Your objective: When you copy the data that follows, reproduce every word exactly and leave out the images.

Source data:
[Start of section]

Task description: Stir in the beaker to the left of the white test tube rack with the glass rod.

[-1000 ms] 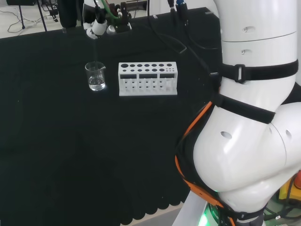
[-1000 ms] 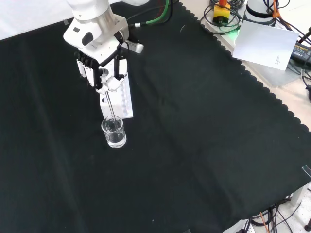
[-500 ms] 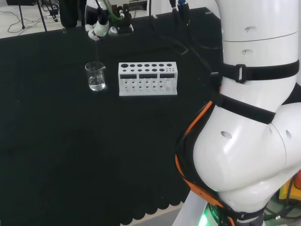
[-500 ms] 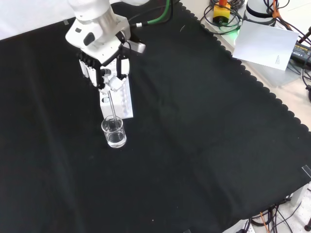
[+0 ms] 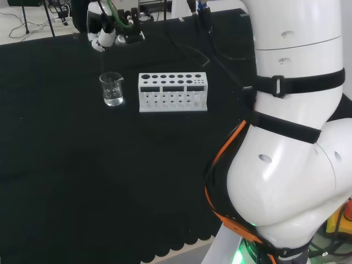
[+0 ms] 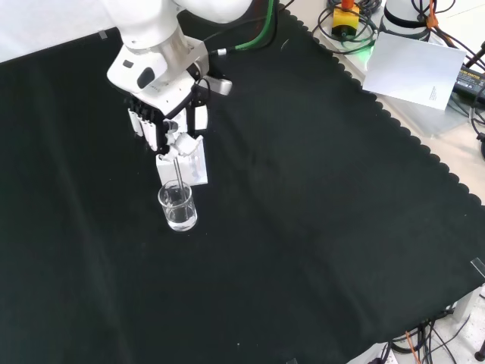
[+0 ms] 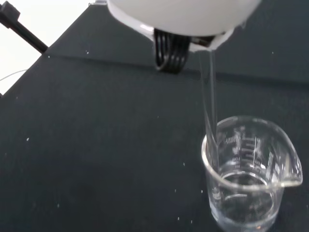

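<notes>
A clear glass beaker [image 6: 178,206] with a little clear liquid stands just in front of the white test tube rack [image 6: 195,164] in the front view. In the head view the beaker [image 5: 112,89] is left of the rack [image 5: 173,92]. The hand [image 6: 168,125] hangs above the beaker, its fingers curled round a thin glass rod [image 6: 176,171] that points down. In the wrist view the rod [image 7: 210,108] runs from the hand [image 7: 183,14] down to the rim of the beaker [image 7: 251,193], its lower end just inside the near wall. The hand [image 5: 103,36] sits beyond the beaker in the head view.
The arm's big white links [image 5: 291,137] take up the right of the head view. Cables and gear [image 6: 356,23] lie off the cloth's far right corner in the front view, beside a white sheet [image 6: 415,72]. Bare black cloth [image 6: 303,227] spreads around the beaker.
The hand with the rod has shifted left in the head view and slightly nearer in the front view. Beaker and rack have stayed put.
</notes>
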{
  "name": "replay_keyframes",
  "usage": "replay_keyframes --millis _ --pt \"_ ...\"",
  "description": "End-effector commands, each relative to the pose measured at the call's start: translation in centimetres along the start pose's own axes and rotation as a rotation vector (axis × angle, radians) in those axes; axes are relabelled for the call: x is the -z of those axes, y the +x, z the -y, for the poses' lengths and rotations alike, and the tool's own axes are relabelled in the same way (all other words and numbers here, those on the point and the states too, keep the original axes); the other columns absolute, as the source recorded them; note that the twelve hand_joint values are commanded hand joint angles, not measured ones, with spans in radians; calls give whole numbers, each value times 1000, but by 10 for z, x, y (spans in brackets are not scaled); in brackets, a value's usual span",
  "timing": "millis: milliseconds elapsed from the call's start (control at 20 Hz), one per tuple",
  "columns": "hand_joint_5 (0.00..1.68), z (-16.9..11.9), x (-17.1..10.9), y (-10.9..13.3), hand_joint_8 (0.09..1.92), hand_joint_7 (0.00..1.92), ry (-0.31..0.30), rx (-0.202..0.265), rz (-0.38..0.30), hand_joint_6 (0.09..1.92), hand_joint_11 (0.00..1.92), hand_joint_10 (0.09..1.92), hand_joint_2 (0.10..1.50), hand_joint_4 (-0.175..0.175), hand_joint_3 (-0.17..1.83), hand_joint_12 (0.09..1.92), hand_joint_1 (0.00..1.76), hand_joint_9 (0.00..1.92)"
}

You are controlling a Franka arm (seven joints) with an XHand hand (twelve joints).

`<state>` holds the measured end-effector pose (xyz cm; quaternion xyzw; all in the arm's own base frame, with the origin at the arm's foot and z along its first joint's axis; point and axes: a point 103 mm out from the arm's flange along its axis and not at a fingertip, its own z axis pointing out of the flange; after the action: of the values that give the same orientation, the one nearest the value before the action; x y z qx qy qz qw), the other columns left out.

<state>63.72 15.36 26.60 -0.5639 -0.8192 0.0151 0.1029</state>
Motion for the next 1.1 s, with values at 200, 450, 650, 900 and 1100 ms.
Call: replay_keyframes --millis 200,450,650,900,1100 --pt "1125 -6 14 -34 982 1286 -19 -43 8 725 1269 908 623 -175 793 951 1318 1651" --pt "1125 9 17 -42 982 1286 -22 -59 17 724 1269 908 624 -175 791 951 1317 1650" --pt "1125 17 16 -36 982 1285 -16 -55 17 724 1268 909 625 -175 790 952 1317 1650" --pt "1125 13 9 -6 983 1285 -46 2 5 725 1267 910 625 -175 790 952 1317 1650" --pt "1124 12 4 -9 983 1285 -2 -18 22 725 1266 910 626 -175 789 953 1317 1649"
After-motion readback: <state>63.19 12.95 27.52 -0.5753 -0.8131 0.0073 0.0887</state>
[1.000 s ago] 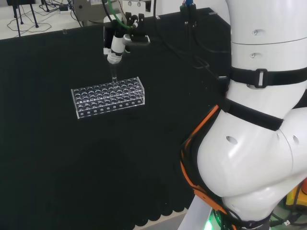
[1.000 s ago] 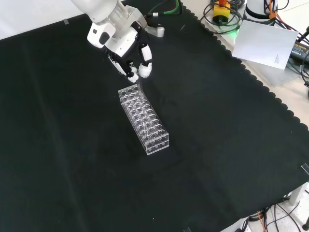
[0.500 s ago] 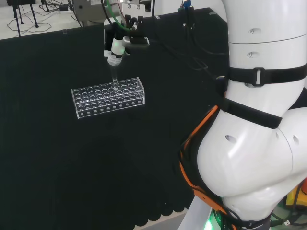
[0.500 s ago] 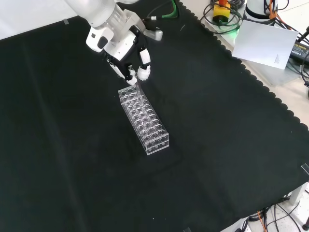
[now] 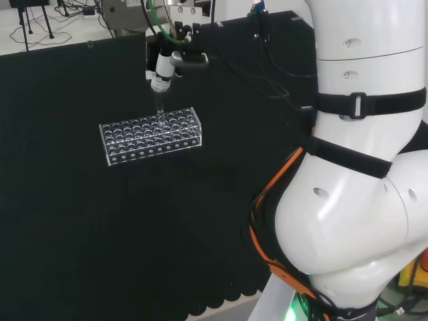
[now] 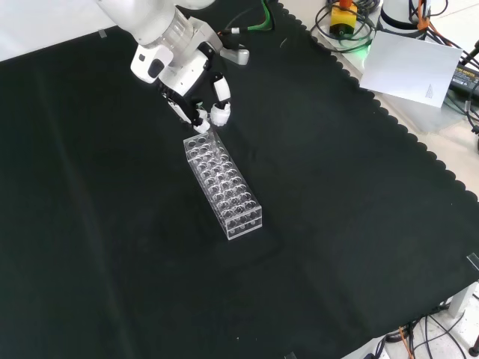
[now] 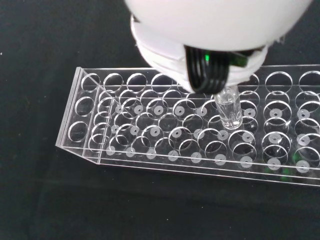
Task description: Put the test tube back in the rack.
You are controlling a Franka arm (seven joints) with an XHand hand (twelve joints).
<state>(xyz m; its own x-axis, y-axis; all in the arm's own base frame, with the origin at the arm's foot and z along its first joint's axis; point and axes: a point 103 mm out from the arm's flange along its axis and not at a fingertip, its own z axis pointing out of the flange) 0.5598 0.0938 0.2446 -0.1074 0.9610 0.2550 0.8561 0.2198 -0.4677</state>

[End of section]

Written response:
Task description: Stir in the beaker to the left of the white test tube rack with the glass rod.

[-1000 ms] 
[-1000 ms] 
[-500 ms] 
[-500 ms] 
[+0 ms] 
[+0 ms] 
[+0 ms] 

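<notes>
A clear glass beaker [image 6: 178,206] with a little clear liquid stands just in front of the white test tube rack [image 6: 195,164] in the front view. In the head view the beaker [image 5: 112,89] is left of the rack [image 5: 173,92]. The hand [image 6: 168,125] hangs above the beaker, its fingers curled round a thin glass rod [image 6: 176,171] that points down. In the wrist view the rod [image 7: 210,108] runs from the hand [image 7: 183,14] down to the rim of the beaker [image 7: 251,193], its lower end just inside the near wall. The hand [image 5: 103,36] sits beyond the beaker in the head view.
The arm's big white links [image 5: 291,137] take up the right of the head view. Cables and gear [image 6: 356,23] lie off the cloth's far right corner in the front view, beside a white sheet [image 6: 415,72]. Bare black cloth [image 6: 303,227] spreads around the beaker.
The hand with the rod has shifted left in the head view and slightly nearer in the front view. Beaker and rack have stayed put.
</notes>
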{
  "name": "replay_keyframes",
  "usage": "replay_keyframes --millis _ --pt \"_ ...\"",
  "description": "End-effector commands, each relative to the pose measured at the call's start: translation in centimetres along the start pose's own axes and rotation as a rotation vector (axis × angle, radians) in those axes; axes are relabelled for the call: x is the -z of those axes, y the +x, z the -y, for the poses' lengths and rotations alike, and the tool's own axes are relabelled in the same way (all other words and numbers here, those on the point and the states too, keep the original axes); the other columns absolute, as the source recorded them; note that the twelve hand_joint values are commanded hand joint angles, not measured ones, with spans in radians; calls give whole numbers, each value times 1000, but by 10 for z, x, y (spans in brackets are not scaled); in brackets, a value's usual span",
  "timing": "millis: milliseconds elapsed from the call's start (control at 20 Hz), one per tuple",
  "columns": "hand_joint_5 (0.00..1.68), z (-16.9..11.9), x (-17.1..10.9), y (-10.9..13.3), hand_joint_8 (0.09..1.92), hand_joint_7 (0.00..1.92), ry (-0.31..0.30), rx (-0.202..0.265), rz (-0.38..0.30), hand_joint_6 (0.09..1.92), hand_joint_11 (0.00..1.92), hand_joint_10 (0.09..1.92), hand_joint_2 (0.10..1.50), hand_joint_4 (-0.175..0.175), hand_joint_3 (-0.17..1.83), hand_joint_12 (0.09..1.92), hand_joint_1 (0.00..1.76), hand_joint_9 (0.00..1.92)"
}

You are controlling a Franka arm (seven joints) with an XHand hand (twelve joints).

`<state>` holds the measured end-effector pose (xyz cm; quaternion xyzw; all in the arm's own base frame, with the origin at the arm's foot and z along its first joint's axis; point and axes: a point 103 mm out from the arm's flange along its axis and not at a fingertip, its own z axis pointing out of the flange; after the action: of the values that give the same orientation, the one nearest the value before the action; x y z qx qy qz qw), the other columns left out.

<state>63.72 15.36 26.60 -0.5639 -0.8192 0.0151 0.1029</state>
Motion for the next 1.1 s, with values at 200, 450, 650, 900 and 1100 ms.
Call: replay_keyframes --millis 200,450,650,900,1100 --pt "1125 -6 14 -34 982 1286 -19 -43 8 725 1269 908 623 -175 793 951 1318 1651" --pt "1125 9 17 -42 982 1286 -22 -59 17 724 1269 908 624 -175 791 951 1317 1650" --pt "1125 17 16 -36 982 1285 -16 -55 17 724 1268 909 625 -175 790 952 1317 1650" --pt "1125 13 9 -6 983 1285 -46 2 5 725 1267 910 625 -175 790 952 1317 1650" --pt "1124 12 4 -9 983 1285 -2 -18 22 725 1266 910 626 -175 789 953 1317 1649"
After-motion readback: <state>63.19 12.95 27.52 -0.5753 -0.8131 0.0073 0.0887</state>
[1.000 s ago] 
[1.000 s ago] 
[0.500 s ago] 
[0.500 s ago] 
[now] 
[now] 
[now] 
Task description: Put the test tube back in the rack.
You are controlling a Franka arm (seven joints) with an XHand hand (twelve joints).
<state>(xyz m; its own x-axis, y-axis; all in the arm's own base frame, with the origin at the arm's foot and z along its first joint's axis; point and axes: a point 103 mm out from the arm's flange along its axis and not at a fingertip, its own z axis pointing out of the flange) 0.5598 0.0938 0.2446 -0.1074 0.9610 0.2550 0.8561 0.2198 -0.4677</state>

Further output is not needed for this exercise.